### Task objective:
Retype every entry word for word.

### Data provided:
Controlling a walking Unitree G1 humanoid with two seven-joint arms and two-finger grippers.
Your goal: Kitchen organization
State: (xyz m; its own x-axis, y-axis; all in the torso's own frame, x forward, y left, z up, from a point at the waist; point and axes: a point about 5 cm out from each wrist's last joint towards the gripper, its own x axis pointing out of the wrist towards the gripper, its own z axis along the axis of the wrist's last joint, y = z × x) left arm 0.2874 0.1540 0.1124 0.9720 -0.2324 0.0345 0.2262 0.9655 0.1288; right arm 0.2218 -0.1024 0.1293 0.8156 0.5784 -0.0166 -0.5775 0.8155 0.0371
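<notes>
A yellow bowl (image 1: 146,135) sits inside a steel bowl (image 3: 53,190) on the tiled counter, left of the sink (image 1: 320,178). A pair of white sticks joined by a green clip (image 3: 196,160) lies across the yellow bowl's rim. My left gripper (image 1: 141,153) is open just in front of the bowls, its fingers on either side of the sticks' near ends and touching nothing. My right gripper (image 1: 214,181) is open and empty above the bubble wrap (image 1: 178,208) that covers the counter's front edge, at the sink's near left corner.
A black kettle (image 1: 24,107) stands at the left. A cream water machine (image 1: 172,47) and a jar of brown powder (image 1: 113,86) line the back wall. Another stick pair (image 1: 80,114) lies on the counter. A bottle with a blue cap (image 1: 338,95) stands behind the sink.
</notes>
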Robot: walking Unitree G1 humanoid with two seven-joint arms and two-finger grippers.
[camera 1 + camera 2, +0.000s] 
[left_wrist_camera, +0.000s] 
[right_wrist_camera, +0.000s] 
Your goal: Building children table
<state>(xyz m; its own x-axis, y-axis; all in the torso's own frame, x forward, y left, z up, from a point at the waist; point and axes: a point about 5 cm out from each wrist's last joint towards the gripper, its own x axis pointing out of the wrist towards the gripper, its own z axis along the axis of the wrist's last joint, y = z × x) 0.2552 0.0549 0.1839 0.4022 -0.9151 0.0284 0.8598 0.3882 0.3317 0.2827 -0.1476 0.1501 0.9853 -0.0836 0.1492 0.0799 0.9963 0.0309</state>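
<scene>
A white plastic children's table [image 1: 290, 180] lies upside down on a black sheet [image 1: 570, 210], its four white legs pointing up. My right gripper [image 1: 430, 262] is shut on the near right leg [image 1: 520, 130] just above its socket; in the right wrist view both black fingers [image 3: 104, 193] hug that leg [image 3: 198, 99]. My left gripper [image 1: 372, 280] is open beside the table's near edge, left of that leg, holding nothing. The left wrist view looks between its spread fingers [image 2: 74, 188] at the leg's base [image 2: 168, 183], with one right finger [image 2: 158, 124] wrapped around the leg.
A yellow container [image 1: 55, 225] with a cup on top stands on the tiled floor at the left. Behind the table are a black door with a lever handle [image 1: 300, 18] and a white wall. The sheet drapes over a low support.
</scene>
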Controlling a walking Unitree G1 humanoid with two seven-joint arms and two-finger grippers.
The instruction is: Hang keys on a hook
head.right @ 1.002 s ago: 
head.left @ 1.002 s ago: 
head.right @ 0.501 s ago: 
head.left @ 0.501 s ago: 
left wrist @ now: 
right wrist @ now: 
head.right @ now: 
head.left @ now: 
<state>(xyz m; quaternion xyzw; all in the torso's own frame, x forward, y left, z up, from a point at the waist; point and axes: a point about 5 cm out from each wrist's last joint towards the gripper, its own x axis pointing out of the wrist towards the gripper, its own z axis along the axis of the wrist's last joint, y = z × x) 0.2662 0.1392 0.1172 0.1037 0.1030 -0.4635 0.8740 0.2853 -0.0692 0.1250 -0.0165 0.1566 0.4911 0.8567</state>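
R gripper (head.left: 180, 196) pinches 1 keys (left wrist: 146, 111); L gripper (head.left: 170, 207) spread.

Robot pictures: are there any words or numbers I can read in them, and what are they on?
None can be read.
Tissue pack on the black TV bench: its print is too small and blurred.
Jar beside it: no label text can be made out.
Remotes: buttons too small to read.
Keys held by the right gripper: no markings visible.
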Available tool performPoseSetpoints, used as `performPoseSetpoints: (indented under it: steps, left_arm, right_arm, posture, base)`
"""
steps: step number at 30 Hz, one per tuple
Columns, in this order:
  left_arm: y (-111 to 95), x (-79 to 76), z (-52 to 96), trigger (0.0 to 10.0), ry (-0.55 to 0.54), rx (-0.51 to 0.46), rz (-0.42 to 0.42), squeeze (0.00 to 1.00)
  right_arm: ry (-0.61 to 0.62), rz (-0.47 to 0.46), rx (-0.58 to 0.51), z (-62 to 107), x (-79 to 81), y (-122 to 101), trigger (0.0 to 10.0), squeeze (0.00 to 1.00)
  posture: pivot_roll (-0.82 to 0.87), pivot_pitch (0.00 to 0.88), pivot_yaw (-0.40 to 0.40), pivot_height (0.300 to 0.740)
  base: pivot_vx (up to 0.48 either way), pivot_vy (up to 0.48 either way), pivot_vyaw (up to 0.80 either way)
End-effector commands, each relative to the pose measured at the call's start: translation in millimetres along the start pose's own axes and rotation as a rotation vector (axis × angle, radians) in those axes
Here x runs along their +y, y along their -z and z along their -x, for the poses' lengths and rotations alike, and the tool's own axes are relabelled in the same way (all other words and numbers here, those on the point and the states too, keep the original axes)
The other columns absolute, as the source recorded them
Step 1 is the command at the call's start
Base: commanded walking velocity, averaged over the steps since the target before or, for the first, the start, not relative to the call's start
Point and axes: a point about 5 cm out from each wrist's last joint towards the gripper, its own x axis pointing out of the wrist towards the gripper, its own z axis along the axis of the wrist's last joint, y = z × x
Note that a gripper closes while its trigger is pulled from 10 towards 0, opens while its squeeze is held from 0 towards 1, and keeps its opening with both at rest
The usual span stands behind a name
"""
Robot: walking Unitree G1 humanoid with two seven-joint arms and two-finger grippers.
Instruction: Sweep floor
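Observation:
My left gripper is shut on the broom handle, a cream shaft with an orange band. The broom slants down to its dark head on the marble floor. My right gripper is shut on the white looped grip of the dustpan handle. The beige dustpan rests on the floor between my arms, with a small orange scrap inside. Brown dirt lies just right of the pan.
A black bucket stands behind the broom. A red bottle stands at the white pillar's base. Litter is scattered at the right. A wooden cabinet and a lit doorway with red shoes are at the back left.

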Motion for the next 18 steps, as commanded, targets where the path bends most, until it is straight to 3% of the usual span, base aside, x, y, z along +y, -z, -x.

### Answer to the problem:
Controlling a walking Unitree G1 humanoid with two seven-joint arms and two-finger grippers.
Your goal: Kitchen organization
State: (xyz m; its own x-axis, y-axis; all in the torso's own frame, x forward, y left, z up, from a point at the waist; point and axes: a point about 5 cm out from each wrist's last joint towards the gripper, its own x axis pointing out of the wrist towards the gripper, its own z axis along the axis of the wrist's last joint, y = z × x) left arm 0.2874 0.1540 0.1124 0.9720 -0.2324 0.0345 0.2262 0.9655 0.1288; right arm 0.2218 -0.1024 0.1293 0.8156 0.5784 -0.0166 -0.5775 0.8155 0.0371
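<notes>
A yellow bowl (image 1: 146,135) sits inside a steel bowl (image 3: 53,190) on the tiled counter, left of the sink (image 1: 320,178). A pair of white sticks joined by a green clip (image 3: 196,160) lies across the yellow bowl's rim. My left gripper (image 1: 141,153) is open just in front of the bowls, its fingers on either side of the sticks' near ends and touching nothing. My right gripper (image 1: 214,181) is open and empty above the bubble wrap (image 1: 178,208) that covers the counter's front edge, at the sink's near left corner.
A black kettle (image 1: 24,107) stands at the left. A cream water machine (image 1: 172,47) and a jar of brown powder (image 1: 113,86) line the back wall. Another stick pair (image 1: 80,114) lies on the counter. A bottle with a blue cap (image 1: 338,95) stands behind the sink.
</notes>
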Robot: walking Unitree G1 humanoid with two seven-joint arms and two-finger grippers.
[camera 1 + camera 2, +0.000s] 
[left_wrist_camera, +0.000s] 
[right_wrist_camera, +0.000s] 
Your goal: Building children table
<state>(xyz m; its own x-axis, y-axis; all in the torso's own frame, x forward, y left, z up, from a point at the waist; point and axes: a point about 5 cm out from each wrist's last joint towards the gripper, its own x axis pointing out of the wrist towards the gripper, its own z axis along the axis of the wrist's last joint, y = z × x) 0.2552 0.0549 0.1839 0.4022 -0.9151 0.0284 0.8598 0.3882 0.3317 0.2827 -0.1476 0.1501 0.9853 -0.0836 0.1492 0.0799 0.9963 0.0309</state>
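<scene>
A white plastic children's table [image 1: 290, 180] lies upside down on a black sheet [image 1: 570, 210], its four white legs pointing up. My right gripper [image 1: 430, 262] is shut on the near right leg [image 1: 520, 130] just above its socket; in the right wrist view both black fingers [image 3: 104, 193] hug that leg [image 3: 198, 99]. My left gripper [image 1: 372, 280] is open beside the table's near edge, left of that leg, holding nothing. The left wrist view looks between its spread fingers [image 2: 74, 188] at the leg's base [image 2: 168, 183], with one right finger [image 2: 158, 124] wrapped around the leg.
A yellow container [image 1: 55, 225] with a cup on top stands on the tiled floor at the left. Behind the table are a black door with a lever handle [image 1: 300, 18] and a white wall. The sheet drapes over a low support.
</scene>
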Controlling a walking Unitree G1 humanoid with two seven-joint arms and two-finger grippers.
The instruction is: Hang keys on a hook
head.right @ 1.002 s ago: 
head.left @ 1.002 s ago: 
head.right @ 0.501 s ago: 
head.left @ 0.501 s ago: 
left wrist @ now: 
right wrist @ now: 
head.right @ now: 
head.left @ now: 
<state>(xyz m; quaternion xyzw; all in the torso's own frame, x forward, y left, z up, from a point at the waist; point and axes: a point about 5 cm out from each wrist's last joint towards the gripper, its own x axis pointing out of the wrist towards the gripper, its own z axis along the axis of the wrist's last joint, y = z × x) 0.2662 0.1392 0.1172 0.1037 0.1030 -0.4635 0.8740 0.2853 -0.0692 0.1250 -0.0165 0.1566 0.4911 0.8567</state>
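R gripper (head.left: 180, 196) pinches 1 keys (left wrist: 146, 111); L gripper (head.left: 170, 207) spread.

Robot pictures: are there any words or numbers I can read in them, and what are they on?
None can be read.
Tissue pack on the black TV bench: its print is too small and blurred.
Jar beside it: no label text can be made out.
Remotes: buttons too small to read.
Keys held by the right gripper: no markings visible.
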Available tool performPoseSetpoints, used as `performPoseSetpoints: (indented under it: steps, left_arm, right_arm, posture, base)`
"""
steps: step number at 30 Hz, one per tuple
Columns, in this order:
  left_arm: y (-111 to 95), x (-79 to 76), z (-52 to 96), trigger (0.0 to 10.0), ry (-0.55 to 0.54), rx (-0.51 to 0.46), rz (-0.42 to 0.42), squeeze (0.00 to 1.00)
  right_arm: ry (-0.61 to 0.62), rz (-0.47 to 0.46), rx (-0.58 to 0.51), z (-62 to 107), x (-79 to 81), y (-122 to 101), trigger (0.0 to 10.0), squeeze (0.00 to 1.00)
  posture: pivot_roll (-0.82 to 0.87), pivot_pitch (0.00 to 0.88), pivot_yaw (-0.40 to 0.40), pivot_height (0.300 to 0.740)
  base: pivot_vx (up to 0.48 either way), pivot_vy (up to 0.48 either way), pivot_vyaw (up to 0.80 either way)
End-effector commands, each relative to the pose measured at the call's start: translation in millimetres along the start pose's own axes and rotation as a rotation vector (axis × angle, radians) in those axes
Here x runs along their +y, y along their -z and z along their -x, for the poses' lengths and rotations alike, and the tool's own axes are relabelled in the same way (all other words and numbers here, those on the point and the states too, keep the original axes)
The other columns absolute, as the source recorded them
Step 1 is the command at the call's start
Base: commanded walking velocity, averaged over the steps since the target before or, for the first, the start, not relative to the call's start
Point and axes: a point about 5 cm out from each wrist's last joint towards the gripper, its own x axis pointing out of the wrist towards the gripper, its own z axis along the axis of the wrist's last joint, y = z × x
Note that a gripper closes while its trigger is pulled from 10 towards 0, opens while its squeeze is held from 0 towards 1, and keeps its opening with both at rest
The usual span stands behind a name
"""
Robot: walking Unitree G1 humanoid with two seven-joint arms and two-finger grippers.
Instruction: Sweep floor
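Observation:
My left gripper is shut on the broom handle, a cream shaft with an orange band. The broom slants down to its dark head on the marble floor. My right gripper is shut on the white looped grip of the dustpan handle. The beige dustpan rests on the floor between my arms, with a small orange scrap inside. Brown dirt lies just right of the pan.
A black bucket stands behind the broom. A red bottle stands at the white pillar's base. Litter is scattered at the right. A wooden cabinet and a lit doorway with red shoes are at the back left.
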
Motion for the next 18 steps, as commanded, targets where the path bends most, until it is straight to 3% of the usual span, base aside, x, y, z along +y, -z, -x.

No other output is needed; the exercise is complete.